There are more in the recent memecoras guide of the S than attention. On February 27, the staff of the CORNERATIVE FINANCE DIVISION of the SEC issued a guide that explains that Memecoins, which the SEC described as digital assets “inspired by Internet memes, characters, current events or trends for which the promoter seeks to attract an enthusiastic online community”, they are generally not sold as values.
This is consistent with the change of the SEC of the efforts under former President Gary Gensler to claim regulatory power over practically the entire digital asset industry, and could have implications for the industry that go far beyond Memecoins.
The attempts of the SEC of regular digital assets during the Biden administration depended largely on the so -called “Howey Test” of the Supreme Court to determine whether a transaction involves an “investment contract.” Howey requires an investment of money in a common company, with an expectation of profits of the efforts of others.
In the SEC compliance actions against digital assets exchanges, the defendants argued that the reas of the secondary market of digital assets lack the “investment of money in a common company” because investors funds are not “grouped” by developers in a common fund and then use a business in which investors share the benefits.

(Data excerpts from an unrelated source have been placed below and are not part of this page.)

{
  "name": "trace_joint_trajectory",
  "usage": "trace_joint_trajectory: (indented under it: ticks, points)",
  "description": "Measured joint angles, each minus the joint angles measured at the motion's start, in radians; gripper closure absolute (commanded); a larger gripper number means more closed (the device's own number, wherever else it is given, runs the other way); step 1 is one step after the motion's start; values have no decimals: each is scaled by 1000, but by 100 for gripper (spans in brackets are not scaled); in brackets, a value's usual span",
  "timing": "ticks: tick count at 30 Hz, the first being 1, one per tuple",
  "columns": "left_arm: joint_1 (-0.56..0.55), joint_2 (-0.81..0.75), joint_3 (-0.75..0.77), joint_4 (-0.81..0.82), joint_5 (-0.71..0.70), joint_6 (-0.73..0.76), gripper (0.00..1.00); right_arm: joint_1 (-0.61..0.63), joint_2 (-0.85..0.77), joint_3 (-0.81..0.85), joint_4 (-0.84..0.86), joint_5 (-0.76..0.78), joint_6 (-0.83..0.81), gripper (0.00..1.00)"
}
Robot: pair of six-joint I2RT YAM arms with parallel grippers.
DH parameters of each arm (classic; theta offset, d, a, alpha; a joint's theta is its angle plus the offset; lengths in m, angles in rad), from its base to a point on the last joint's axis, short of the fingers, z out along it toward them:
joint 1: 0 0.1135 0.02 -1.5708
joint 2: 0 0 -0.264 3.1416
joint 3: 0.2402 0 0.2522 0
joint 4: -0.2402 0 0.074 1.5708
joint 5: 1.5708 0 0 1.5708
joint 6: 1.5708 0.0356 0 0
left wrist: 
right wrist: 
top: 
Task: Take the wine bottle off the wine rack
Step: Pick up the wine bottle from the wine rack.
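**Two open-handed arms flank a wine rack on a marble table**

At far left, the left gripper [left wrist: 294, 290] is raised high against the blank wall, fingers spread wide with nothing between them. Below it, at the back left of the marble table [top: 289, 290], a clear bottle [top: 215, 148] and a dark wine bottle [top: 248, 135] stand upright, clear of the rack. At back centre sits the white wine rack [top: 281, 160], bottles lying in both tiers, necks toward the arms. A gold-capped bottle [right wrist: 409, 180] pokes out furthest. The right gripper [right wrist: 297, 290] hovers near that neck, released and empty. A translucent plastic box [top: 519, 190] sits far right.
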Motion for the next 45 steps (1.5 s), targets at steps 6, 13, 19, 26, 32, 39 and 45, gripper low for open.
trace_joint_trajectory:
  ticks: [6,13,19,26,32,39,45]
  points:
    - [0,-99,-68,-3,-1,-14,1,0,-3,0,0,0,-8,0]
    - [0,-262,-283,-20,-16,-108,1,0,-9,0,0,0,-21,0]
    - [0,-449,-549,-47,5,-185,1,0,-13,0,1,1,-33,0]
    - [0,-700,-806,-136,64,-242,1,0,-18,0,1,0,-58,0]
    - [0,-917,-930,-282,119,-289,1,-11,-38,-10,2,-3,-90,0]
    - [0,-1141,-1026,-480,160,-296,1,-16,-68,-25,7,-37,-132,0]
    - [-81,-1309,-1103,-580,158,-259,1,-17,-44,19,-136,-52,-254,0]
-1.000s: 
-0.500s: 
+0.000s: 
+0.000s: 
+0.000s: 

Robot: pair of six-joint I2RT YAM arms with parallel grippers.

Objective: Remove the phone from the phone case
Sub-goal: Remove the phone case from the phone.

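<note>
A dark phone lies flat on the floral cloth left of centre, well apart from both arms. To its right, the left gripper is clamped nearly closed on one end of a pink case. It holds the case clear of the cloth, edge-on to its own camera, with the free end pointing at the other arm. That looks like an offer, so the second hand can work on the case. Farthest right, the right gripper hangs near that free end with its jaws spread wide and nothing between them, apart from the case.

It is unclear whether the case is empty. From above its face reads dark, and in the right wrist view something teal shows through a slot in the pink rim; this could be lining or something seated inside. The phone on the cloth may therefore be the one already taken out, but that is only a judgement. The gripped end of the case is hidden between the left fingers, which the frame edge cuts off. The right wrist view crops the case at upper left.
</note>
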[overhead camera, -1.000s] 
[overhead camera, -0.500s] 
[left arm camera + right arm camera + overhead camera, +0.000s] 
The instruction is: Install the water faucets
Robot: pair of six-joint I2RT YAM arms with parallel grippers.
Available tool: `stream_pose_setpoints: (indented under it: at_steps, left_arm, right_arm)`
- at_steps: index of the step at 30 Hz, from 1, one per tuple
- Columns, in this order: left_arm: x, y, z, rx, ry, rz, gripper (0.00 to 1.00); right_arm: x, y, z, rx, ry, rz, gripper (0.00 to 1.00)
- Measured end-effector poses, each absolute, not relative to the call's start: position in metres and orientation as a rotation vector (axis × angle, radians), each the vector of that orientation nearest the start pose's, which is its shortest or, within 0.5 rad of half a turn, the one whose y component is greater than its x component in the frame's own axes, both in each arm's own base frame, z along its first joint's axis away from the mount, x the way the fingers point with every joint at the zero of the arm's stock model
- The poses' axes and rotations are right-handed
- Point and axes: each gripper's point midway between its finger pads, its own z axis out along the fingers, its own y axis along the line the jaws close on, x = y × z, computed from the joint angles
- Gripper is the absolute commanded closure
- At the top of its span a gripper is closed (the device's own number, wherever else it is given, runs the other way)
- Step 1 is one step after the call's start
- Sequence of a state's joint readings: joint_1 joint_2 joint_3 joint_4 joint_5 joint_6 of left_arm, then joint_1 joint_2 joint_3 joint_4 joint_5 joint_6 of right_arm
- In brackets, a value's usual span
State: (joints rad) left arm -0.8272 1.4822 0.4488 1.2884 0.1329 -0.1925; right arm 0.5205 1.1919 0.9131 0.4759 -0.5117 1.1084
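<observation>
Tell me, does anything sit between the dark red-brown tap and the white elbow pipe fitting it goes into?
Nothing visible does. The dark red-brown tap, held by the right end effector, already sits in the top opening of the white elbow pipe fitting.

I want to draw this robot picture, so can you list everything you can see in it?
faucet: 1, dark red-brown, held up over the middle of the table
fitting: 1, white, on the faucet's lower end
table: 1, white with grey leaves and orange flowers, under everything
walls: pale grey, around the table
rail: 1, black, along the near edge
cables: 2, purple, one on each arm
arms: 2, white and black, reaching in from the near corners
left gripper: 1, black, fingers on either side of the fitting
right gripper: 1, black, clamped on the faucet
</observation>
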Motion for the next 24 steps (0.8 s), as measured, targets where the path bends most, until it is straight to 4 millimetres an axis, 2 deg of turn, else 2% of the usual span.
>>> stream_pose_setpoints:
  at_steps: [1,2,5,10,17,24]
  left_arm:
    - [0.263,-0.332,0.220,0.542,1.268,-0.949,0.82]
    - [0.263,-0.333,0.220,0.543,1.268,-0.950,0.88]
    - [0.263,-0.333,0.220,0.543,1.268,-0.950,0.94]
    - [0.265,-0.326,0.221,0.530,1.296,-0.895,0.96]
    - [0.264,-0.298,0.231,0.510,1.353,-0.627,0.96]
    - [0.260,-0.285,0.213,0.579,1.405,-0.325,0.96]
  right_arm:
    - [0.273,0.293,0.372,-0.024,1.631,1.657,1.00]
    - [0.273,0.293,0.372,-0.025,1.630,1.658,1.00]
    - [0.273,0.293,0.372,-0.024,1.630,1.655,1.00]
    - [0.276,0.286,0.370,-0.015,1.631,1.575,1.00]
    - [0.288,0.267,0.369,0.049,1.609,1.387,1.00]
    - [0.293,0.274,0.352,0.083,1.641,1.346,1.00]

In the case of the SEC against Kraken, for example, the agency told a Federal Court that “grouping the income of resale” by a developer is No “Required under Howey.”
The new SEC guide confirms otherwise. He says that Memecoins buyers do not make investments in a common company because their funds “are not grouped to be deployed by promoters or other third parties to develop the currency or a related company.” The guide also explains that Memecoin buyers do not expect profits derived from the efforts of others, another Howey’s requirement. Rather, Memecoins’ value comes from “speculative trade and the collective feeling of the market, as a collectible.”
The memecoin guide of the SEC is obviously consistent for the sale and promotion of Memecoins, which are subject to recent private classes presented by individual plaintiffs. But it has broader implications for all transactions in the secondary market in digital assets, even in exchanges. In secondary market transactions in exchanges, buyers’ funds are also “not grouped to be deployed by promoters or other third parties to develop the currency or a related company.” Therefore, the dry now seems to recognize that under an adequate application of the Howey Proof, these transactions are beyond the reach of the agency, as the defendants have constantly argued in the previous application cases of the SEC.
This doctrinal reversal can be part of the impetus behind the recent decisions of the SEC of voluntarily dismissing several cases that involve secondary market transactions and to maintain more procedures in others.
Undoubtedly, the new SEC guide includes statements that “represents the opinions of [agency] The staff “, not necessarily the SEC itself, and that the statement” has no legal strength or effect. “The SEC also tried to restrict the guide of” the offer and sale of memes coins “in the specific circumstances described in other parts of the statement.
The agency could try to use these schedules to get out of the guide at some point in the future. But the constitutional principles of due process and fair notification can limit the capacity of the agency to impose retroactive responsibility based on any Flip-Flop future. In addition, although the SEC guide is not binding for the courts, the change of position of the SEC in the group will make it difficult for private plaintiffs to argue that most digital assets are sold as values.
The SEC guide on Memecoins is consistent with the other recent steps of the agency to withdraw from the regulation approach for compliance that affected the industry under former President Gary Gensler. And the guide offers a clarity of welcome from the agency in an area where the previous approach of the agency had significantly clouded the waters. In summary, it is a significant step in the right direction for the law and cryptographic policy in the United States.